Kemp was an American legend. A quarterback of the pre-Super Bowl era who led the Buffalo Bills to consecutive championships in the American Football League, Kemp went on as a Member of Congress to lead the Republican Party to historic legislative victories. Known as a champion of supply-side economics, Kemp was one of the earliest promoters in the Republican Party of pro-growth tax rate cuts, arguing in his book An American Renaissance that “a rising tide lifts all boats.”

Given his success as a leader of the conservative movement in the 1970s and 1980s, an interesting question is: what would Jack Kemp be doing if he were alive today?

We believe it’s very clear what issue Congressman Kemp would be addressing. The dynamic Jack Kemp — the man who helped Ronald Reagan transform tax policy in the United States and, by example, around the world — would be focused on fixing monetary policy by promoting the gold standard.

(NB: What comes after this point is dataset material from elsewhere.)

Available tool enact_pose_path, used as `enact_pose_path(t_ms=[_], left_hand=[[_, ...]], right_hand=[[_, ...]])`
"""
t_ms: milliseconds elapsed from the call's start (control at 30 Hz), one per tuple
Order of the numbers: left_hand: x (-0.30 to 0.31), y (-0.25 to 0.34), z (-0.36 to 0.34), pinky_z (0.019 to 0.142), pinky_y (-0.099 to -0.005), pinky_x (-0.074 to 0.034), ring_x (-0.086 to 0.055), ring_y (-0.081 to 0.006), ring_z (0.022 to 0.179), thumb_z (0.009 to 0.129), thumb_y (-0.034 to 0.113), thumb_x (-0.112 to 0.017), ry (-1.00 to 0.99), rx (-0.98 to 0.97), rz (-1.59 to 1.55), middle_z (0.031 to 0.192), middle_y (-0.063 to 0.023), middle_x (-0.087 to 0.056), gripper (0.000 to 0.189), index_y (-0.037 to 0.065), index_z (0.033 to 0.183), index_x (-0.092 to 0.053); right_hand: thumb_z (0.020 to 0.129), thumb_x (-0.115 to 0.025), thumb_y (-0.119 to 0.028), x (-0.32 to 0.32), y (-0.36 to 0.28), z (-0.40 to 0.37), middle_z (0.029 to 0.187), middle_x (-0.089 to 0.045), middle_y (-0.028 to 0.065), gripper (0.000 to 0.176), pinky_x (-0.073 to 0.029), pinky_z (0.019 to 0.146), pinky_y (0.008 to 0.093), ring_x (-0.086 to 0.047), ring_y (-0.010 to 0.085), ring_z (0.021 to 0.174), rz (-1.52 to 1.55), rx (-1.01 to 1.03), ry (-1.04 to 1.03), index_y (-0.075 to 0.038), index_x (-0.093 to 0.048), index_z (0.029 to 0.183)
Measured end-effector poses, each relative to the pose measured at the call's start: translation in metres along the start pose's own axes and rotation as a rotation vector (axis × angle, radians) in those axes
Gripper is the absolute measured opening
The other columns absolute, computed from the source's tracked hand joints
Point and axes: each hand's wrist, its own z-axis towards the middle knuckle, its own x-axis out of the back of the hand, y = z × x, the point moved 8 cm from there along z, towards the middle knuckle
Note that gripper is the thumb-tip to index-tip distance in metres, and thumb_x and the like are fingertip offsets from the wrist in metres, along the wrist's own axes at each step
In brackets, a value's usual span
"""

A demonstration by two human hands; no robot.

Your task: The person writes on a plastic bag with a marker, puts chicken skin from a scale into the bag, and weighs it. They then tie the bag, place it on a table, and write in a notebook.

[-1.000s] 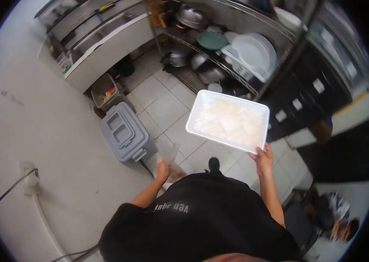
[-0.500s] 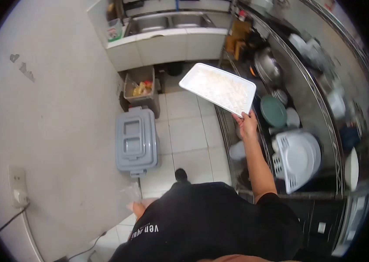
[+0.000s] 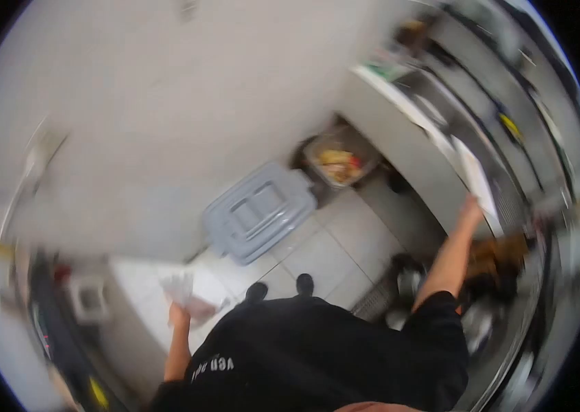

Kemp made his greatest impact on tax policy, but it is a misunderstanding to think of him as focused solely on that issue. He concentrated on growth, not as an aggregate number, but as a reflection of the individual successes of Americans throughout our vast economy.

Kemp didn’t think about the economy in terms of GDP or unemployment numbers. He thought about the economic contributions of specific individuals. If a man owned one truck, what would it take to help him turn it into a trucking company? If a family business had three employees, what would it take to get them to expand and hire three more?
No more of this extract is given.